The recommended cyclosporine therapeutic ranges when administered with Zortress are 100 to 200 ng/mL through Month 1 posttransplant, 75 to 150 ng/mL at Months 2 and 3 posttransplant, 50 to 100 ng/mL at Month 4 posttransplant, and 25 to 50 ng/mL from Month 6 through Month 12 posttransplant. The median trough concentrations observed in the clinical trial ranged between 161 to 185 ng/mL through Month 1 posttransplant and between 111 to 140 ng/mL at Months 2 and 3 posttransplant. The median trough concentration was 99 ng/mL at Month 4 posttransplant and ranged between 46 to 75 ng/mL from Months 6 through Month 12 posttransplant [ s ee Clinical Pharmacology (12. 8 ) , Clinical Studies (14.1)] .
Cyclosporine, USP Modified is to be administered as oral capsules twice daily unless cyclosporine oral solution or intravenous administration of cyclosporine cannot be avoided. Cyclosporine, USP Modified should be initiated as soon as possible, and no later than 48 hours after reperfusion of the graft and dose adjusted to target concentrations from Day 5 onwards.
If impairment of renal function is progressive, the treatment regimen should be adjusted. In renal transplant patients, the cyclosporine dose should be based on cyclosporine whole blood trough concentrations [ s ee Clinical Pharmacology (12 . 8 )] .

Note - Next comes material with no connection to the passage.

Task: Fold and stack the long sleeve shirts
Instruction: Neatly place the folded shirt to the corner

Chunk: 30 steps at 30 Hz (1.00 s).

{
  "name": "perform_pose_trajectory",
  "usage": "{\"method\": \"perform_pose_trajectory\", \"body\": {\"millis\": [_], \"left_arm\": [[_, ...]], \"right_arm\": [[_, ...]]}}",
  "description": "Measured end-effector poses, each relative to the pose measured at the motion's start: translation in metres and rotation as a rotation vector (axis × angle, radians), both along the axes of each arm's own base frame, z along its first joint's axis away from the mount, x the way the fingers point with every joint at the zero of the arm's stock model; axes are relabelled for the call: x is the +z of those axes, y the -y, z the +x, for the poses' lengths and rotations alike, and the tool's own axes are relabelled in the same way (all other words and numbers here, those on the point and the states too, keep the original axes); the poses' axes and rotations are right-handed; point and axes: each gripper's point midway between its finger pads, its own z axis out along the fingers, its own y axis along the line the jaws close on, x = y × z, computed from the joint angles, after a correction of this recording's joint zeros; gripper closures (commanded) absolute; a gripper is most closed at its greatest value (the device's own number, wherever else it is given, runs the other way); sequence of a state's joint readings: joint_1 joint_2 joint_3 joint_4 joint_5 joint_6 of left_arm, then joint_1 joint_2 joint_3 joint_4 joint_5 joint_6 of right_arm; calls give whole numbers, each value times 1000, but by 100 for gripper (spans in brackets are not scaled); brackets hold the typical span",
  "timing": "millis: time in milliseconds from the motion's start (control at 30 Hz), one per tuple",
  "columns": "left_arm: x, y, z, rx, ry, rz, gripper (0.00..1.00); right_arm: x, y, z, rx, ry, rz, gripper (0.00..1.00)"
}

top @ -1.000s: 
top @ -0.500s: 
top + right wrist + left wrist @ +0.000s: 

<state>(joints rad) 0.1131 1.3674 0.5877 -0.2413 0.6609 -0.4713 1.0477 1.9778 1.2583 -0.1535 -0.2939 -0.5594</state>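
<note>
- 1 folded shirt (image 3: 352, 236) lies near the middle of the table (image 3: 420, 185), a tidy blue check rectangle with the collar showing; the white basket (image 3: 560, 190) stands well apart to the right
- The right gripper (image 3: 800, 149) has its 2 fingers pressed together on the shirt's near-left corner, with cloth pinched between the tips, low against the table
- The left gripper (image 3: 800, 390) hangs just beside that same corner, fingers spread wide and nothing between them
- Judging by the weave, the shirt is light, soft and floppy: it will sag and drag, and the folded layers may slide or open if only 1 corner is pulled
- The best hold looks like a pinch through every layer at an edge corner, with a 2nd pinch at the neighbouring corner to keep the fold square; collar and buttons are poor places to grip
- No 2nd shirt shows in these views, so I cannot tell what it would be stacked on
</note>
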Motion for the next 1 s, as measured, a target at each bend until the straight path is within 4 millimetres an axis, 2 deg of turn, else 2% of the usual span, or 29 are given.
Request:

In renal transplantation, there are limited data regarding dosing Zortress with reduced cyclosporine trough concentrations of 25 to 50 ng/mL after 12 months. Zortress has not been evaluated in clinical trials with other formulations of cyclosporine. Prior to dose reduction of cyclosporine, it should be ascertained that steady state everolimus whole blood trough concentration is at least 3 ng/mL. There is an interaction of cyclosporine on everolimus, and consequently, everolimus concentrations may decrease if cyclosporine exposure is reduced [see Drug Interactions (7.2)].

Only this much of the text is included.